JP2010096487A - Vanelet of combustor burner - Google Patents

Abstract

<P>PROBLEM TO BE SOLVED: To provide a burner 150 used in a combustor 30 of a gas turbine engine 10. <P>SOLUTION: The burner 150 can include a central hub 100, a shroud 110, a pair of fuel vanes 120 extending from the central hub 100 to the shroud 110, and a vanelet 160 extending from the central hub 100 and/or the shroud 110 and disposed between the pair of fuel vane 120. <P>COPYRIGHT: (C)2010,JPO&INPIT

Description

  The present application relates generally to gas turbine engines, and more specifically to a combustor burner with vanelets disposed between fuel vanes.

  Various types of combustors are known and are used in gas turbine engines. Similarly, these combustors typically use different types of fuel burners or nozzles that depend on the type of fuel used. For example, most natural gas combustion systems operate using a lean premixed flame. In these systems, fuel is mixed with air upstream of the reaction zone to form a premixed flame. One example is a “swizzle” (swirler + nozzle), in which a fuel port is placed around a number of extended vanes to direct fuel into the air stream. Spray. Alternatively, in systems that use synthesis gas or other types of fuels, fuel and air can be injected directly into the combustion chamber using a diffusion nozzle, typically because of the high reactivity of the fuel.
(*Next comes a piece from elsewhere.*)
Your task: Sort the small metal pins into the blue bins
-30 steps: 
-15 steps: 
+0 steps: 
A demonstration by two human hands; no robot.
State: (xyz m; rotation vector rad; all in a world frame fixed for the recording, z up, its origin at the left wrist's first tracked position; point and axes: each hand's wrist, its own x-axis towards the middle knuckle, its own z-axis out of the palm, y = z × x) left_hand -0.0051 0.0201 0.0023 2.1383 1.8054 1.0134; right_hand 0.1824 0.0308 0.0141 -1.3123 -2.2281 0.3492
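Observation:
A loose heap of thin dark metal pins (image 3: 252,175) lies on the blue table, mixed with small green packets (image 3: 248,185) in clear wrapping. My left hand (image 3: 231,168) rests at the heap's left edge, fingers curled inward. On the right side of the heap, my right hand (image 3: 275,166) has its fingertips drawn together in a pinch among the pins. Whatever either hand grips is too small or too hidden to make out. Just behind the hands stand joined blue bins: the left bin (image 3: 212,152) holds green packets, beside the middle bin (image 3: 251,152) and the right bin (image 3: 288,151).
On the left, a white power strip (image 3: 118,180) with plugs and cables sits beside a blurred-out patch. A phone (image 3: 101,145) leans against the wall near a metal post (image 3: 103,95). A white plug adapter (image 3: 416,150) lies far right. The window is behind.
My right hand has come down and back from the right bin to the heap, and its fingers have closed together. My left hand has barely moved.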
  However, modern combustor designs focus on fuel flexibility with respect to the use of natural gas and other types of fuel. As a result, operational problems may occur when switching from one type of fuel to another while using the same components. For example, synthesis gas can have a very high volumetric flow rate compared to natural gas because of its lower corrected Wobbe index. As a result of that and some high reactivity of these fuels, flame holding problems can occur. Thus, the design of the combustor and its components should adapt to their fluctuating fuel characteristics such as different fuel reactivity, fuel temperature, heating value, molecular weight, etc.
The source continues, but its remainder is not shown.